- **Description of the task**:
Return a copy of each line in the listing that includes the word "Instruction".

- **Data to process**:
——
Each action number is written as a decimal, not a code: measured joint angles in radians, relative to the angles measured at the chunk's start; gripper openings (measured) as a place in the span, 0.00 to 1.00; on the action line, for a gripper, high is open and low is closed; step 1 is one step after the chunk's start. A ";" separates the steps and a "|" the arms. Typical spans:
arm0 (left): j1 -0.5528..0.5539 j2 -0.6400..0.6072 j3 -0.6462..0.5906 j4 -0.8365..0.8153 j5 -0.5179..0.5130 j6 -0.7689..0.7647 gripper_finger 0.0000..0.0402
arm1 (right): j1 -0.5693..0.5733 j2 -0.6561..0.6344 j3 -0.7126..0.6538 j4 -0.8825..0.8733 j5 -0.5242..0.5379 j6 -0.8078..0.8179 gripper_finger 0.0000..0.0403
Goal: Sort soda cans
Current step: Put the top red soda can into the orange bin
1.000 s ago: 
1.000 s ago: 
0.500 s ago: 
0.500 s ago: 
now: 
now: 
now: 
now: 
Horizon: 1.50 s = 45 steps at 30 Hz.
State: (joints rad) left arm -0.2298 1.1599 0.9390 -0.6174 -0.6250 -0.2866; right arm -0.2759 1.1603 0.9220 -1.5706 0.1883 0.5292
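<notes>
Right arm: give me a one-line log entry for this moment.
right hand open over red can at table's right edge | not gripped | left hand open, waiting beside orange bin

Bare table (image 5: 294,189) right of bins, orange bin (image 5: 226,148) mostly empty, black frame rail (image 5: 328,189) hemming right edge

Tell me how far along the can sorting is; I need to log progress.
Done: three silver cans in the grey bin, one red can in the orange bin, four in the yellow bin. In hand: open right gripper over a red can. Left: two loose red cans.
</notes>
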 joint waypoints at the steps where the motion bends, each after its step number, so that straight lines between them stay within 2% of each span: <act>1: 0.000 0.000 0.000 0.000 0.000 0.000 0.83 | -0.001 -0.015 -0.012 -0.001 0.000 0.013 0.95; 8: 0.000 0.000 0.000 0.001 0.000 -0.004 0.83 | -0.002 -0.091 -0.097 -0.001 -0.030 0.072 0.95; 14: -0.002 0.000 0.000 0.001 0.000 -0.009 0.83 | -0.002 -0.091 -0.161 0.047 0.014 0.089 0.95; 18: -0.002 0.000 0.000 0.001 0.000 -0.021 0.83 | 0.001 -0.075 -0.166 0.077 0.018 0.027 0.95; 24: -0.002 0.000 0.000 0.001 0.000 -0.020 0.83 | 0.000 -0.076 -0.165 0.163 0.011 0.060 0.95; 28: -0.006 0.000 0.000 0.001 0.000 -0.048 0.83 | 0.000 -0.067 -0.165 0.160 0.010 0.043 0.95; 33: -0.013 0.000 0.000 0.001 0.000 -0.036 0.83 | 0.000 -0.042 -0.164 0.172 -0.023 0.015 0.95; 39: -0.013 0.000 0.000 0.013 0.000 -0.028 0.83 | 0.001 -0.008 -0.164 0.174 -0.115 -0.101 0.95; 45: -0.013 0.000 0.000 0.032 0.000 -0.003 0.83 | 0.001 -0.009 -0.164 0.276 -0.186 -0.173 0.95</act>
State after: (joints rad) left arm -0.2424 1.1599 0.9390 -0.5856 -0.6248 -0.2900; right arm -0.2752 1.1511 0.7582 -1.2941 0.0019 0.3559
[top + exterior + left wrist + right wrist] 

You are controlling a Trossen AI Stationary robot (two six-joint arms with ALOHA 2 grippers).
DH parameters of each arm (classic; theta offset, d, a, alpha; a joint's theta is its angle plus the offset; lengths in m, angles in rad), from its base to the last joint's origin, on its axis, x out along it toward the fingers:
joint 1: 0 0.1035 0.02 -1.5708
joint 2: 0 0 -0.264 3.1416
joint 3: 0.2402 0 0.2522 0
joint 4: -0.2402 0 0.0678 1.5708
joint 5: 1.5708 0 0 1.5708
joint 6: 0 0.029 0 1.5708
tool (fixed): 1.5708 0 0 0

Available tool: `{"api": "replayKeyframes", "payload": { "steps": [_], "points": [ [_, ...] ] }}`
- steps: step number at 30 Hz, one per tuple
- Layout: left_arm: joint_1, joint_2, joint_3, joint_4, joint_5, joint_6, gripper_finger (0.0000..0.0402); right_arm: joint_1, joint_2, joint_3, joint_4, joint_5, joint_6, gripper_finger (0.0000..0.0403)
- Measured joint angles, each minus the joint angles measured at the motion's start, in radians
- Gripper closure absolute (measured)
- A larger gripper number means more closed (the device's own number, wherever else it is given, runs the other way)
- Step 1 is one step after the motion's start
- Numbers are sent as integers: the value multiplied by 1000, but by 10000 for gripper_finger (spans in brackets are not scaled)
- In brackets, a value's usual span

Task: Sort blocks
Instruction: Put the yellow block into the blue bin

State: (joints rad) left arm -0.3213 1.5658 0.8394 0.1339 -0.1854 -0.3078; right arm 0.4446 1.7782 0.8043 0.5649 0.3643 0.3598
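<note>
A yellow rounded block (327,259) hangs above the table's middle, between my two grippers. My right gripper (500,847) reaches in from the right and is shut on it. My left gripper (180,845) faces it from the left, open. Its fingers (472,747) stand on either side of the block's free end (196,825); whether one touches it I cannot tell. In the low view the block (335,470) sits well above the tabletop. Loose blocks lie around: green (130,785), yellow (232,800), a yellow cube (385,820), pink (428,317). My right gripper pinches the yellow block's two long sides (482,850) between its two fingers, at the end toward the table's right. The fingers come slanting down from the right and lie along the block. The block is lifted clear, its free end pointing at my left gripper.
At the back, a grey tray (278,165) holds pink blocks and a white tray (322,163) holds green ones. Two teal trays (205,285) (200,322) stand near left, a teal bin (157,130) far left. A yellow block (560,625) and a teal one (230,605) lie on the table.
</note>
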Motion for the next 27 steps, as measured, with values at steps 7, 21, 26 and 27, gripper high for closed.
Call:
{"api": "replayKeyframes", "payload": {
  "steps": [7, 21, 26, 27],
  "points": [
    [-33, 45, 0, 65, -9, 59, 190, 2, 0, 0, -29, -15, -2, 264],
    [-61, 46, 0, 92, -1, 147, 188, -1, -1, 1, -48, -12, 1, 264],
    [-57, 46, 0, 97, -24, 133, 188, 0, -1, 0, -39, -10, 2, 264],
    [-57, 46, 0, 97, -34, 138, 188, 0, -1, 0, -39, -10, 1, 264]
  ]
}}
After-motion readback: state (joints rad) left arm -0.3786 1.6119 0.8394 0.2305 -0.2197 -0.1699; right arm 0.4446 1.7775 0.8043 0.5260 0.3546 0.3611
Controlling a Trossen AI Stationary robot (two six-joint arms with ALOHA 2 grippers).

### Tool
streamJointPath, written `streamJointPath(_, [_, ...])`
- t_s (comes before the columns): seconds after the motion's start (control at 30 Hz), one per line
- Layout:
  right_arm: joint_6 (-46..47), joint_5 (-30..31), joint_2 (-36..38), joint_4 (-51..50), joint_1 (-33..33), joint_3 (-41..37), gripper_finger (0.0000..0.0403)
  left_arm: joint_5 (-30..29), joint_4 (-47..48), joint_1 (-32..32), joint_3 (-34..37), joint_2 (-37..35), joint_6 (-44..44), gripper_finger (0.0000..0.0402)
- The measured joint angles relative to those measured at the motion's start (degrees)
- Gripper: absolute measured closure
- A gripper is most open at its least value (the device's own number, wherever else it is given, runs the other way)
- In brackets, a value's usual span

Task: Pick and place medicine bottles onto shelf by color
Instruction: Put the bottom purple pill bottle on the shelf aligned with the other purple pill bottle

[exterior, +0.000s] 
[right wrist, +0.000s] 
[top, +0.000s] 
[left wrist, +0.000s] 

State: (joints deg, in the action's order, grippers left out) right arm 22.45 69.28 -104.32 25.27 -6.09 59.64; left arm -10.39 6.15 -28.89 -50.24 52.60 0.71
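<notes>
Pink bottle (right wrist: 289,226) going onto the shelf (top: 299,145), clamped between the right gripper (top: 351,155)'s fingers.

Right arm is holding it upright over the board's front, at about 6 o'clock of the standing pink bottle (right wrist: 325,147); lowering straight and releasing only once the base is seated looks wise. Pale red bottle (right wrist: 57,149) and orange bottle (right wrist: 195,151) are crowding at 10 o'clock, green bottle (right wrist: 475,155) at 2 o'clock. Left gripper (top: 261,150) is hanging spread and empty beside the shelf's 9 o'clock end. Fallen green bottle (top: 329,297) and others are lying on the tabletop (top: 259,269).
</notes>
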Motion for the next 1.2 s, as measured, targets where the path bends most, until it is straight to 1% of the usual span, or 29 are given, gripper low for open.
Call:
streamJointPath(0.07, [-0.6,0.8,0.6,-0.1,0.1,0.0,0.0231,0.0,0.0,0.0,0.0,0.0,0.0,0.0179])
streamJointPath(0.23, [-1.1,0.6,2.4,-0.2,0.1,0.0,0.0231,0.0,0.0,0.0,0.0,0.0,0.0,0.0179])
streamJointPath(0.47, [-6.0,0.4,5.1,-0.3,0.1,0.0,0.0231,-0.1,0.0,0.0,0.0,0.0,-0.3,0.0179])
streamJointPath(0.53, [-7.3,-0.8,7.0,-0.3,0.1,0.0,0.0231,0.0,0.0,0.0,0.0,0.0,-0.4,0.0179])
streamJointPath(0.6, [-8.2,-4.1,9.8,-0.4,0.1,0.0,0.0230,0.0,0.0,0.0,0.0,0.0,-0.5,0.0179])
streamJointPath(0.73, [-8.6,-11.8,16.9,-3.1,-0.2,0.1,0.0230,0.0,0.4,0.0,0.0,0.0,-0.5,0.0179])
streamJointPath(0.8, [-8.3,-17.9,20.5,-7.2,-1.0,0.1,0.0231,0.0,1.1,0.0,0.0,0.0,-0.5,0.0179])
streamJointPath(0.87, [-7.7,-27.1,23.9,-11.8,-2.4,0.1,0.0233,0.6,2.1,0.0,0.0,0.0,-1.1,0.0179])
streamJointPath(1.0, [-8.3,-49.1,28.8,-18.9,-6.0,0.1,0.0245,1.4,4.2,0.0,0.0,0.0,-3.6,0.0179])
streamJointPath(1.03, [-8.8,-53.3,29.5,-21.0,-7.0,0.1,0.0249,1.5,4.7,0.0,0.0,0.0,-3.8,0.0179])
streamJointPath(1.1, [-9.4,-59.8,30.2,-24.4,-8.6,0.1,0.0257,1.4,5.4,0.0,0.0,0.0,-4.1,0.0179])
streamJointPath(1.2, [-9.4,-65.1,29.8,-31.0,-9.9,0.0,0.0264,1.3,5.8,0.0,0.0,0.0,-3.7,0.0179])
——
- **Task solution**:
Instruction: Put the yellow block into the blue bin
Instruction: Put the bottom purple pill bottle on the shelf aligned with the other purple pill bottle

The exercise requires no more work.